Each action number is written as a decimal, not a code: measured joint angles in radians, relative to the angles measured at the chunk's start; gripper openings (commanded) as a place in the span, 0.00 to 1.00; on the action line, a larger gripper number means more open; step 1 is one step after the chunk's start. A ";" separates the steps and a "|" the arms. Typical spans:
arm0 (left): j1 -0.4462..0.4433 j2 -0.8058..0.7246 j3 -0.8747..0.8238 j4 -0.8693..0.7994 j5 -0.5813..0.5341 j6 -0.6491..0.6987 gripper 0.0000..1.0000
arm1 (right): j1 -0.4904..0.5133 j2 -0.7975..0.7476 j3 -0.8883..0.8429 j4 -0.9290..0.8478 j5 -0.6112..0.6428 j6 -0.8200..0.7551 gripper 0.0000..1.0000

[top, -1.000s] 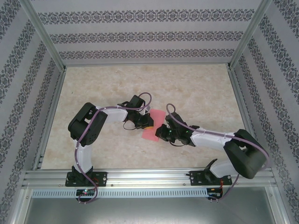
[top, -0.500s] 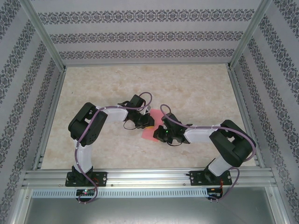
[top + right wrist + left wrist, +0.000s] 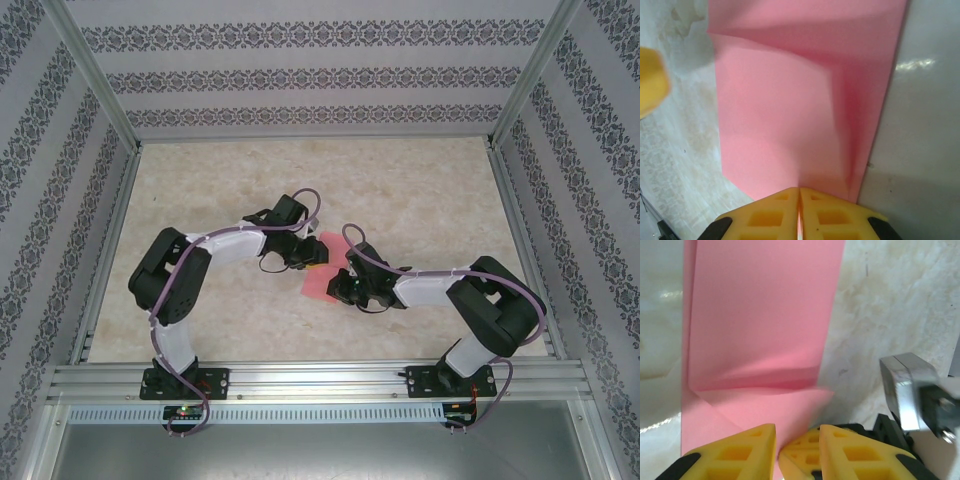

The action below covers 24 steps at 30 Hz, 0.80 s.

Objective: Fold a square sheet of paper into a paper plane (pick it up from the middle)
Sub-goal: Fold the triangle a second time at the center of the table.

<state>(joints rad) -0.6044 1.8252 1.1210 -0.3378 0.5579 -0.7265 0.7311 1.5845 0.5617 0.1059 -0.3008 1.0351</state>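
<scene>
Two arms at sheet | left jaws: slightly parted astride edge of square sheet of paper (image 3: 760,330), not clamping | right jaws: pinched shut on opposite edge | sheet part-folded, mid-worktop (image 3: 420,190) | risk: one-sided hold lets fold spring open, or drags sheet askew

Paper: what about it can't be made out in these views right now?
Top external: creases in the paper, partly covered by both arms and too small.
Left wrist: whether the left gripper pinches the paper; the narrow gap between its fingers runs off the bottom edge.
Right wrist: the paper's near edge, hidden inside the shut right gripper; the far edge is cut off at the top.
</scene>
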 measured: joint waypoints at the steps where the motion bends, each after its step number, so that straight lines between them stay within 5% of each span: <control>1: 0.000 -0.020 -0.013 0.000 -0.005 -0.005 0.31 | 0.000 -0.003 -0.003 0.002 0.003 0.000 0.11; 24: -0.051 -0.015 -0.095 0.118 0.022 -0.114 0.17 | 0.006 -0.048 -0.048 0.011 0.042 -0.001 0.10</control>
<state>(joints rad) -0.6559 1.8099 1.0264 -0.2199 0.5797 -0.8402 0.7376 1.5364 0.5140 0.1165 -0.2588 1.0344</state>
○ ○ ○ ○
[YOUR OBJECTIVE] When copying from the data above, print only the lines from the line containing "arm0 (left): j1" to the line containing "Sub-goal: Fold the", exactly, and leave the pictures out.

[EXERCISE SOLUTION]
arm0 (left): j1 -0.4462..0.4433 j2 -0.8058..0.7246 j3 -0.8747..0.8238 j4 -0.8693..0.7994 j5 -0.5813..0.5341 j6 -0.6491..0.6987 gripper 0.0000..1.0000
arm1 (right): j1 -0.4904..0.5133 j2 -0.7975..0.7476 j3 -0.8883..0.8429 j4 -0.9290..0.8478 j5 -0.6112..0.6428 j6 -0.8200..0.7551 gripper 0.0000..1.0000

[top, -1.000s] 
[top, -0.500s] 
[top + right wrist + left wrist, +0.000s] 

The action below covers 24 steps at 30 Hz, 0.80 s.

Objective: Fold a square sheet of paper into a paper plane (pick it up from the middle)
Sub-goal: Fold the triangle a second time at the center of the table.

Nothing remains to be added to the answer.